### WHAT IS NEEDED
Verbatim copy, images removed: write out the entries below.

### EXERCISE MATERIAL
····················

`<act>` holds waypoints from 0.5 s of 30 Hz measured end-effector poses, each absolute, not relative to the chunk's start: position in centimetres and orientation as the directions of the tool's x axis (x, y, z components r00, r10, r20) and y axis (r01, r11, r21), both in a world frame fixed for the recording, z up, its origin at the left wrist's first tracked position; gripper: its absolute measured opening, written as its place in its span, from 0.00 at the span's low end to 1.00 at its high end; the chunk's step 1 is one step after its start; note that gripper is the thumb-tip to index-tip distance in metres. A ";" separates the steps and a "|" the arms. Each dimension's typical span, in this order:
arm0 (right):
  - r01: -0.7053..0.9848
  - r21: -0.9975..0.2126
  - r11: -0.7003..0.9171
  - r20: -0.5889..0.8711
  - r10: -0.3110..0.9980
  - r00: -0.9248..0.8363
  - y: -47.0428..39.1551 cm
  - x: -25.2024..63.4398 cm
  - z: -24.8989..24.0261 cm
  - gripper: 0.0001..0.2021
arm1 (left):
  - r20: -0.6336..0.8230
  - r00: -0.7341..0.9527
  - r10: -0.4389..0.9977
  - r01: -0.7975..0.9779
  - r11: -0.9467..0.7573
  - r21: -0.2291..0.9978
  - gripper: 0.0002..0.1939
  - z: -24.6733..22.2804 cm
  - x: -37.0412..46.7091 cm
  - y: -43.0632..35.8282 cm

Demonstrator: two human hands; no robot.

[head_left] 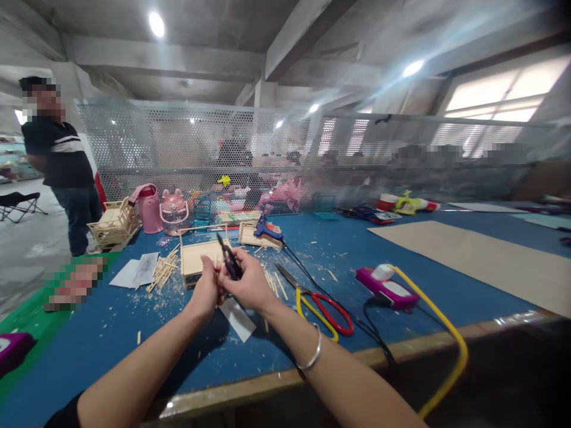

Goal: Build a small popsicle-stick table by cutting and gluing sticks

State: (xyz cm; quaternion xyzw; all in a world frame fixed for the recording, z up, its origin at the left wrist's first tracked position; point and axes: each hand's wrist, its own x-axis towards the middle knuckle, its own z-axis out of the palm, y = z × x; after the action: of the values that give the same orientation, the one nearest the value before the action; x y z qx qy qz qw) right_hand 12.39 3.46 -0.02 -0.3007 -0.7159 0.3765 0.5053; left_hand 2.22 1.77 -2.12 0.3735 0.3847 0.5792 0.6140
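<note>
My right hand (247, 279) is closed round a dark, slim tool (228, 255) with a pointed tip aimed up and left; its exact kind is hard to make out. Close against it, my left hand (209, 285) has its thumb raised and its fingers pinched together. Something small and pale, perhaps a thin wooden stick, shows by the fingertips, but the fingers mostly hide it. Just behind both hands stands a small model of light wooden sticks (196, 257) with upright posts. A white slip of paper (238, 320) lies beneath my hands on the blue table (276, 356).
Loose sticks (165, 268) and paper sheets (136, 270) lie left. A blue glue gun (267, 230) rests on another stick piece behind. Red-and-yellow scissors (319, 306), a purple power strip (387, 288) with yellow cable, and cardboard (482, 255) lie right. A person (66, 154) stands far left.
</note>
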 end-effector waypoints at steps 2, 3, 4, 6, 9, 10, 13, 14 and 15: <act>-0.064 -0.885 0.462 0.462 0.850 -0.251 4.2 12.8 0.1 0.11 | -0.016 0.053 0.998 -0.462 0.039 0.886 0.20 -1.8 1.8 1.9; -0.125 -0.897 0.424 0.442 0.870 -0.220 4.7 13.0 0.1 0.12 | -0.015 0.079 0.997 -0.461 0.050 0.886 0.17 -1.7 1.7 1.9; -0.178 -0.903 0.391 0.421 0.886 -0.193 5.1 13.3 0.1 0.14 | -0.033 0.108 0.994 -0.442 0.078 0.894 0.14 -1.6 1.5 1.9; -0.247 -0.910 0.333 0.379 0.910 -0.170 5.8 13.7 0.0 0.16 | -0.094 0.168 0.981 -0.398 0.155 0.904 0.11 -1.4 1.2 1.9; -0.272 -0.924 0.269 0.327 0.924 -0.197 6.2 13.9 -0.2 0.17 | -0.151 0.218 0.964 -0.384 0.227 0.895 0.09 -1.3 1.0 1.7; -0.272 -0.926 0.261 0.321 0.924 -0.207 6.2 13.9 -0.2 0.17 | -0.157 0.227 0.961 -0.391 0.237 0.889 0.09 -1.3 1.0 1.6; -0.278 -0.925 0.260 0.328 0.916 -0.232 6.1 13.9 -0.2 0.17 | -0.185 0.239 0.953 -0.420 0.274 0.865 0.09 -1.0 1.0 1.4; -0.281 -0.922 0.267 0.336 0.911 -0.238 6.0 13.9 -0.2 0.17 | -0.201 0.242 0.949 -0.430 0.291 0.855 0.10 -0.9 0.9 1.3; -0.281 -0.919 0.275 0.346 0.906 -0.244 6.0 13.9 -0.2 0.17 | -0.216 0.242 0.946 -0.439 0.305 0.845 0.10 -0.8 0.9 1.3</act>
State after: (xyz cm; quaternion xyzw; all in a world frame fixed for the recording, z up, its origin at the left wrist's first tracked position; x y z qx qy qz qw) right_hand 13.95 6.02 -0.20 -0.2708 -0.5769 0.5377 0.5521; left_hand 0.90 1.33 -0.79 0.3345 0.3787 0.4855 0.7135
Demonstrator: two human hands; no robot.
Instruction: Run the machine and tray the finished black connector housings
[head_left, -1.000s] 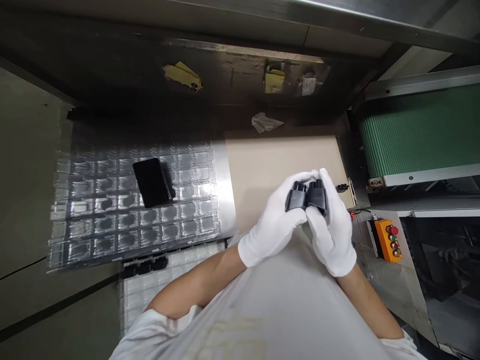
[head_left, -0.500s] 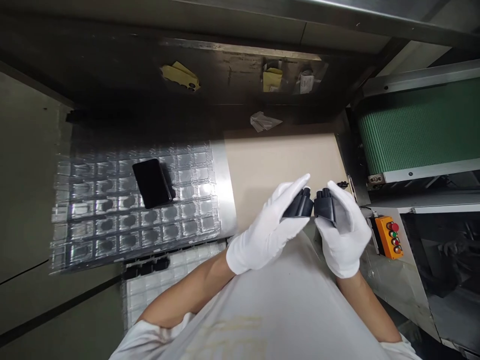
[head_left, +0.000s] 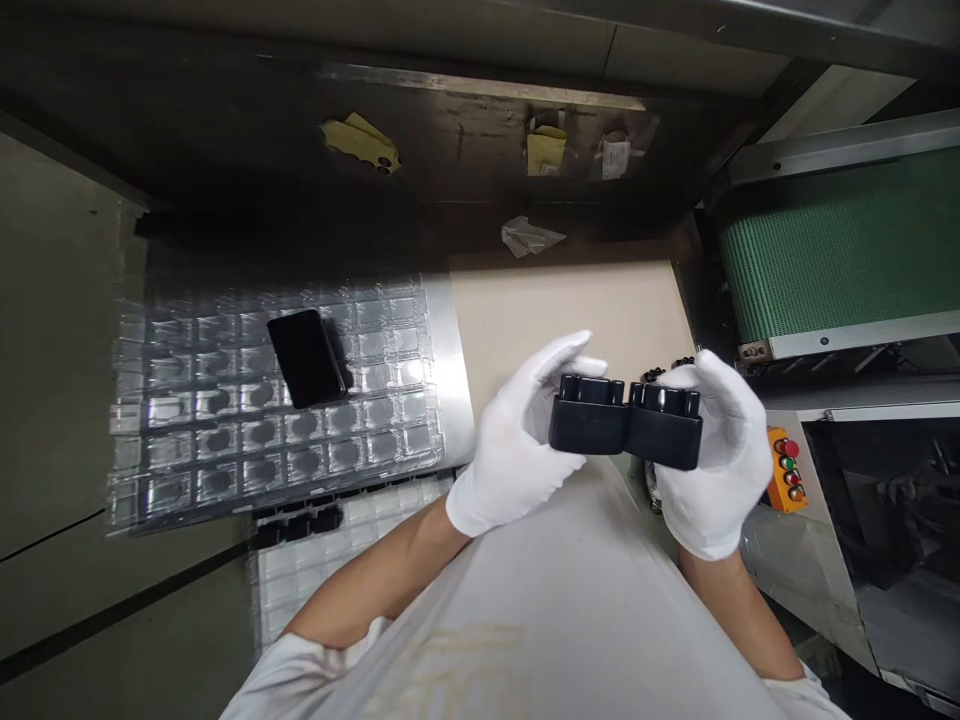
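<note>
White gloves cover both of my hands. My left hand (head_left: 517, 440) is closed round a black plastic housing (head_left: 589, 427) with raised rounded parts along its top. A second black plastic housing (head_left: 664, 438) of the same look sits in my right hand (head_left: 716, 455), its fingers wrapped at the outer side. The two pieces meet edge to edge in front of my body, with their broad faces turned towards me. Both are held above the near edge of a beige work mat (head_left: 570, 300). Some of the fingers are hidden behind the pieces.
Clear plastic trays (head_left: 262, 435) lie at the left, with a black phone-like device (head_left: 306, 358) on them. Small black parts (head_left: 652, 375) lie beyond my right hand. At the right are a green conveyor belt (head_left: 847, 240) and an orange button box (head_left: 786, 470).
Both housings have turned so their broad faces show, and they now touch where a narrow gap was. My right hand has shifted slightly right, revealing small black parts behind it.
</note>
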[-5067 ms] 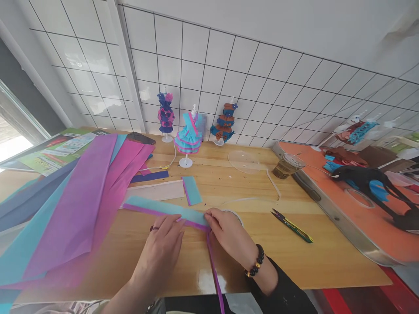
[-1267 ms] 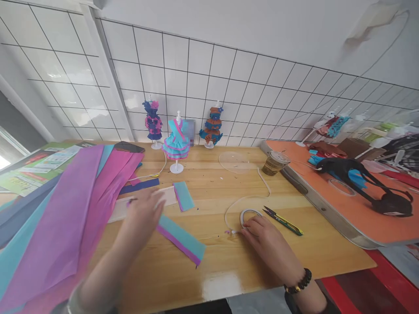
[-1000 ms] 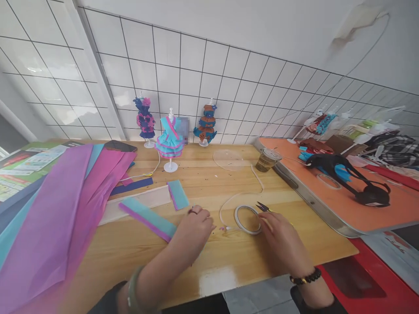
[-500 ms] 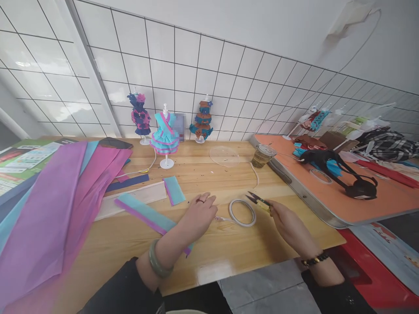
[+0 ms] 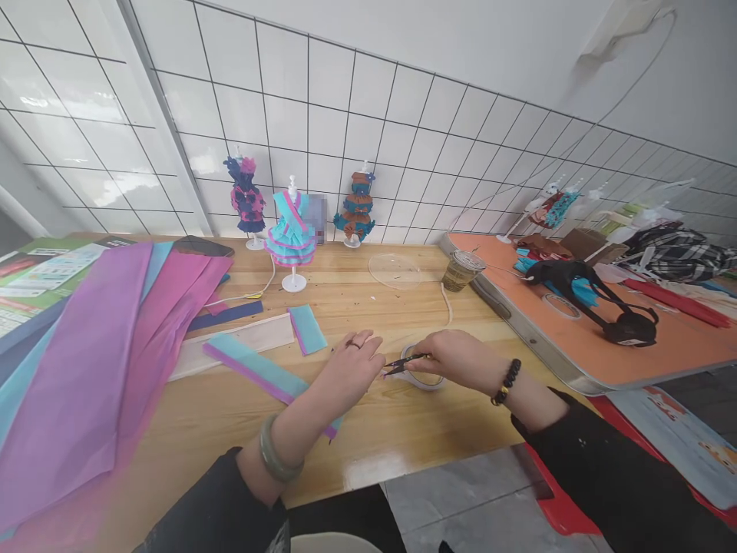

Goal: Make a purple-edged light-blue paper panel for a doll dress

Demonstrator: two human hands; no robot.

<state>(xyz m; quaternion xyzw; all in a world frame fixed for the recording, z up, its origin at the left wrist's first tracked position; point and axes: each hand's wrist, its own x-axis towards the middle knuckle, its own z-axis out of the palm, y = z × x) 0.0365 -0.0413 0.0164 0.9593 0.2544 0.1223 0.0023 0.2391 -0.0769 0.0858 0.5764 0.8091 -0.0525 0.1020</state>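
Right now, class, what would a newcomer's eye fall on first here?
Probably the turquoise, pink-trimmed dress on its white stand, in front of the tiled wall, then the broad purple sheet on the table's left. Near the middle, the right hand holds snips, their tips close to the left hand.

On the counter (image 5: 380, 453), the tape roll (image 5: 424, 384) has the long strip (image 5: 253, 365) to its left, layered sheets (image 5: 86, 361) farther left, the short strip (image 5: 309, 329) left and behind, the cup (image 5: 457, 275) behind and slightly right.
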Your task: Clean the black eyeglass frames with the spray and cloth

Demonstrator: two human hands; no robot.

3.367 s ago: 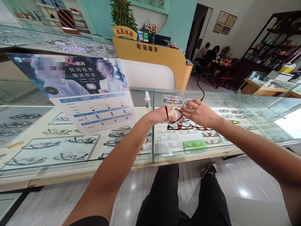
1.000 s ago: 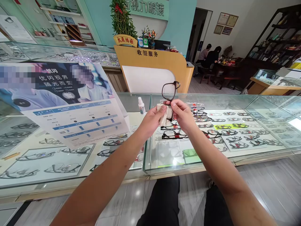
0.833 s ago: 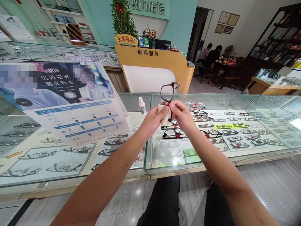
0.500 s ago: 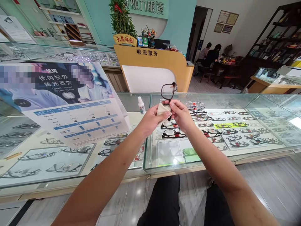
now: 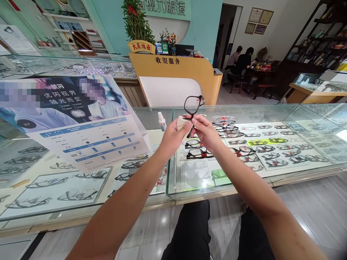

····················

### RESPONSE TO THIS TASK
`<act>` holds waypoints from 0.5 s of 30 Hz measured end-effector poses, each absolute, not relative to the chunk's start: position in centimetres and orientation as the directions of the tool's x axis (x, y, z components r00, r10, r20) and y axis (r01, r11, r21), both in a world frame fixed for the recording, z up, its origin at the left wrist's first tracked position; gripper: its absolute measured opening, written as its place in its span, from 0.00 at the span's low end to 1.00 at its high end; the chunk's step 1 is one step after its start; note that gripper is the thumb-tip to index-tip distance in metres. A ";" separates the steps and a "|" the arms. Each dimension's typical span, in this order:
arm0 (right):
  - r01: -0.7053..0.9848
  - r21: -0.9975..0.2126
  - r11: -0.7003..0.9171
  - r20: -0.5889..0.8711
  - r10: -0.3110..0.9980
  - r00: -0.9248..0.8363
  - y: -47.0428..39.1551 cm
  - x: -25.2024..63.4398 cm
  - z: -24.8989..24.0261 cm
  - gripper: 0.0001..0.2021
arm1 (left):
  - r20: -0.6336..0.8230
  - r00: -0.7341..0.9527
  - r10: -0.4389..0.9977
  - r01: -0.7975..0.9779
  - r11: -0.9467..0.7573
  - r21: -0.2291..0.9978
  - gripper: 0.0002..0.1939
  - z: -24.6733..22.2804 cm
  - x: -37.0412..46.7091 cm
  - y: -43.0632..35.8282 cm

Demonstrator: two human hands; no robot.

[head_left] 

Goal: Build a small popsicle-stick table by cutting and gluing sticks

State: (xyz cm; quaternion xyzw; all in a world frame fixed for the recording, z up, its origin at the left wrist's first tracked position; point and axes: each hand's wrist, its own x-axis towards the middle knuckle, its own z-axis out of the palm, y = z × x; after the action: of the values that give the same orientation, the one nearest the value before the action; x y z qx qy qz qw) right_hand 12.39 3.46 -0.02 -0.3007 -0.7159 0.3765 0.5053; left_hand 2.22 1.77 -2.12 0.3735 0.3847 0.5792 0.6140
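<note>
My right hand (247, 279) is closed round a dark, slim tool (228, 255) with a pointed tip aimed up and left; its exact kind is hard to make out. Close against it, my left hand (209, 285) has its thumb raised and its fingers pinched together. Something small and pale, perhaps a thin wooden stick, shows by the fingertips, but the fingers mostly hide it. Just behind both hands stands a small model of light wooden sticks (196, 257) with upright posts. A white slip of paper (238, 320) lies beneath my hands on the blue table (276, 356).
Loose sticks (165, 268) and paper sheets (136, 270) lie left. A blue glue gun (267, 230) rests on another stick piece behind. Red-and-yellow scissors (319, 306), a purple power strip (387, 288) with yellow cable, and cardboard (482, 255) lie right. A person (66, 154) stands far left.
</note>
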 end-effector waypoints at steps 2, 3, 4, 6, 9, 10, 13, 14 and 15: <act>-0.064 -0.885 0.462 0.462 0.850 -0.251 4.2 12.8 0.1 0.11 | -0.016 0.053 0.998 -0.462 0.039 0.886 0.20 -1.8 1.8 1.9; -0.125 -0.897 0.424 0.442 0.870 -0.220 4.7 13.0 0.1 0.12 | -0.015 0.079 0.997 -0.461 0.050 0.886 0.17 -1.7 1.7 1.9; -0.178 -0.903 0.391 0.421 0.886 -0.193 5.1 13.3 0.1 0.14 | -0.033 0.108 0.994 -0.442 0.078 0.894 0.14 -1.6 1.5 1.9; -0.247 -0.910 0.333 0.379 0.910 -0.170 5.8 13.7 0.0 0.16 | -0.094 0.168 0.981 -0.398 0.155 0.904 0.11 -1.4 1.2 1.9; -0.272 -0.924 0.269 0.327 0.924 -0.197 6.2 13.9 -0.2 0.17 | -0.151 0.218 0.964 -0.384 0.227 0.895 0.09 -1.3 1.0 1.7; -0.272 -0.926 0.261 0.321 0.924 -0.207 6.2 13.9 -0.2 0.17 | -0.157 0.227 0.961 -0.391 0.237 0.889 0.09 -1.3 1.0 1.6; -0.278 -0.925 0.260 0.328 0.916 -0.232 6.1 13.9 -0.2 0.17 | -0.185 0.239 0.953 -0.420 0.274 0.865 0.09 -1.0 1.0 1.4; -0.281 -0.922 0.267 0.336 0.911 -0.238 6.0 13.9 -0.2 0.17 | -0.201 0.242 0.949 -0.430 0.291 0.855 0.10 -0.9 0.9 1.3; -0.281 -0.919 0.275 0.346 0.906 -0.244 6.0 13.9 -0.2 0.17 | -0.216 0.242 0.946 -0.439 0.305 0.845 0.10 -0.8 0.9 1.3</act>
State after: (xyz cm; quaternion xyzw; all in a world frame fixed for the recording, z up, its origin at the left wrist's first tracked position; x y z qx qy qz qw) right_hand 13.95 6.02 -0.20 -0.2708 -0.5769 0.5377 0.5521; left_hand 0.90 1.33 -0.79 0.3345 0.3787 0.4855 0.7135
Demonstrator: two human hands; no robot.
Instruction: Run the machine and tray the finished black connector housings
[head_left, -1.000s] 
[head_left, -0.500s] 
[head_left, +0.000s] 
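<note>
White gloves cover both of my hands. My left hand (head_left: 517, 440) is closed round a black plastic housing (head_left: 589, 427) with raised rounded parts along its top. A second black plastic housing (head_left: 664, 438) of the same look sits in my right hand (head_left: 716, 455), its fingers wrapped at the outer side. The two pieces meet edge to edge in front of my body, with their broad faces turned towards me. Both are held above the near edge of a beige work mat (head_left: 570, 300). Some of the fingers are hidden behind the pieces.
Clear plastic trays (head_left: 262, 435) lie at the left, with a black phone-like device (head_left: 306, 358) on them. Small black parts (head_left: 652, 375) lie beyond my right hand. At the right are a green conveyor belt (head_left: 847, 240) and an orange button box (head_left: 786, 470).
Both housings have turned so their broad faces show, and they now touch where a narrow gap was. My right hand has shifted slightly right, revealing small black parts behind it.
</note>
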[-5067 ms] 
[-1267 ms] 
[-1000 ms] 
[-500 ms] 
[+0 ms] 

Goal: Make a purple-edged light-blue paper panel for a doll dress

Demonstrator: two human hands; no robot.

<state>(xyz m; quaternion xyzw; all in a world frame fixed for the recording, z up, its origin at the left wrist's first tracked position; point and axes: each hand's wrist, its own x-axis towards the middle knuckle, its own z-axis out of the palm, y = z × x) 0.0365 -0.0413 0.0164 0.9593 0.2544 0.1223 0.0023 0.2391 -0.0769 0.0858 0.5764 0.8091 -0.0525 0.1020</state>
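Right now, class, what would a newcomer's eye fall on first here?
Probably the turquoise, pink-trimmed dress on its white stand, in front of the tiled wall, then the broad purple sheet on the table's left. Near the middle, the right hand holds snips, their tips close to the left hand.

On the counter (image 5: 380, 453), the tape roll (image 5: 424, 384) has the long strip (image 5: 253, 365) to its left, layered sheets (image 5: 86, 361) farther left, the short strip (image 5: 309, 329) left and behind, the cup (image 5: 457, 275) behind and slightly right.
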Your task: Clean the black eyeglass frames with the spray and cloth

Demonstrator: two human hands; no robot.

3.367 s ago: 
1.000 s ago: 
0.833 s ago: 
0.500 s ago: 
now: 

The answer is complete.